Die Vorschrift für die ökologische Hühnerhaltung sieht vor, dass sich in den Stallungen sechs Hühner einen Quadratmeter zum Schlafen teilen. Im Freien sind pro Tier vier Quadratmeter Auslauf Pflicht. Doch die Platzgröße im Freien allein macht die Hühner noch nicht gesund und zufrieden. Weil sie von Haus aus ängstlich sind, nutzen sie oft den Auslauf aus Furcht vor Raubvögeln nicht und bewegen sich nur wenige Meter ins Freie.

Zudem fehlt den Bio-Küken das Vorbild der Glucke, bei der sie hätten abschauen können, wie ihrerlei mit Gefahrensituationen umgeht.
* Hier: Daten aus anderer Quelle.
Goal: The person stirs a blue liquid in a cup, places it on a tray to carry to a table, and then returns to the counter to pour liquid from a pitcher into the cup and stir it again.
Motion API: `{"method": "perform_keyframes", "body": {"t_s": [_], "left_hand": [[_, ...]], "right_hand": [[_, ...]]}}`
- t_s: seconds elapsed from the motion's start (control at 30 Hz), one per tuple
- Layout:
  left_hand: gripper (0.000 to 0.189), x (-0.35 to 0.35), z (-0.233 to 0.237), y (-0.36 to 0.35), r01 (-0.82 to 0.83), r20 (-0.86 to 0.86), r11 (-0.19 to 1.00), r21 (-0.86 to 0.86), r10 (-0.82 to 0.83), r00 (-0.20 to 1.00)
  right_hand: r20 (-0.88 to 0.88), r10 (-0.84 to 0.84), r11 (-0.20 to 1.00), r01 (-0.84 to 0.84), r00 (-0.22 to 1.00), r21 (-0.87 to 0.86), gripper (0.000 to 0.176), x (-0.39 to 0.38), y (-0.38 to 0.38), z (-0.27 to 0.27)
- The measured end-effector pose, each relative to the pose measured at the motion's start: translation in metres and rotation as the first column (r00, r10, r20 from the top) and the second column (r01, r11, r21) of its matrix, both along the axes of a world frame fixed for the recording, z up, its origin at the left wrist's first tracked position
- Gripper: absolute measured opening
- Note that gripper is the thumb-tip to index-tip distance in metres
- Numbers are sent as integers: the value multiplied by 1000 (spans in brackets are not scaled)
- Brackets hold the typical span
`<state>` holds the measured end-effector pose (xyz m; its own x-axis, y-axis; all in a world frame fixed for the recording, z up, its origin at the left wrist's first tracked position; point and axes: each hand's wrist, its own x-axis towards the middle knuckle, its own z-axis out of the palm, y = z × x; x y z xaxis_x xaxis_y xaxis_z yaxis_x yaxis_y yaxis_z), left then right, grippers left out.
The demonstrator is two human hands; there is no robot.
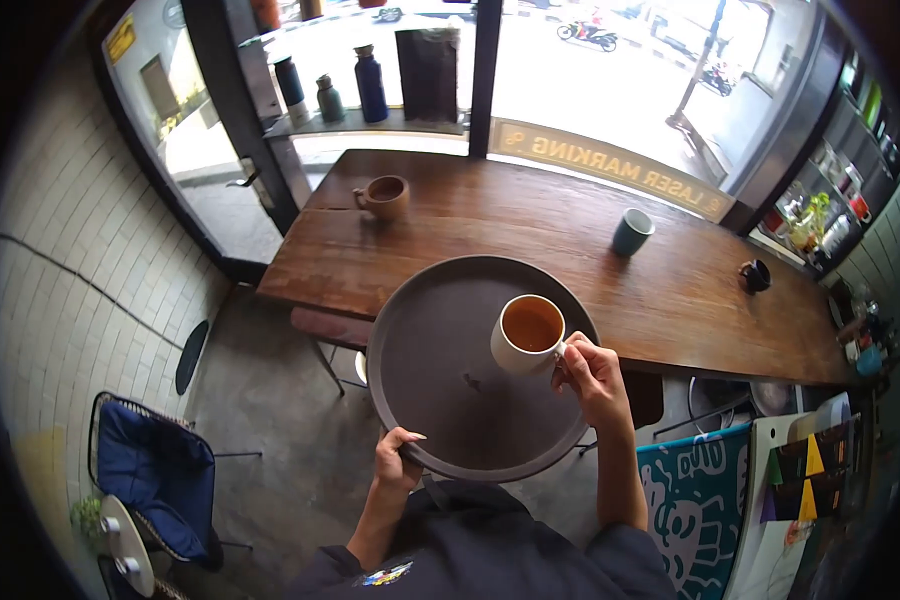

Die Küken sind ­unter der Wärmelampe groß geworden, deshalb brauchen sie besonderen Schutz. In Ses Oliveres sorgen die weit ausladenden Kronen der Olivenbäume dafür, dass die Tiere sich ­sicher fühlen und in aller Ruhe frei laufen und Gras fressen können. Das liefert ihnen wichtige ­Vitamine und macht die Dotter gelb. Viel Bewegung im Freien bewahrt auch vor Stress und Stallallüren, wie Federausrupfen und agressives Schnabelpicken.

Kurzes Glück

Im Alter von 16 Wochen werden die Küken mit Tiertransporten aus Katalonien geliefert. Bevor die neuen pollitos kommen, müssen die Stallungen desinfiziert werden. Die zwei Jahre alten Legehennen, die altersbedingt nicht mehr produktiv genug sind, werden an Bio-Händler verkauft. Manche finden Gnadenbrot bei Personen, die sich mit wenig Eiern zufriedengeben und die Tiere für die Bodenpflege halten, oder aber sie kommen bei ökologisch gesinnten Verbrauchern in den Suppentopf.

Bis die Junghühner sich eingewöhnt ­haben und Eier in einer Größe legen, die verkauft werden können, entstehen Produktionspausen. Um diese zu vermeiden, wird man ab März zwei weitere Stallungen bauen für ­jeweils 800 Legehennen und einen viermal so großen Auslauf einzäunen. Dann werden Luis Noguera und seine Kollegen alle Hände voll zu tun haben.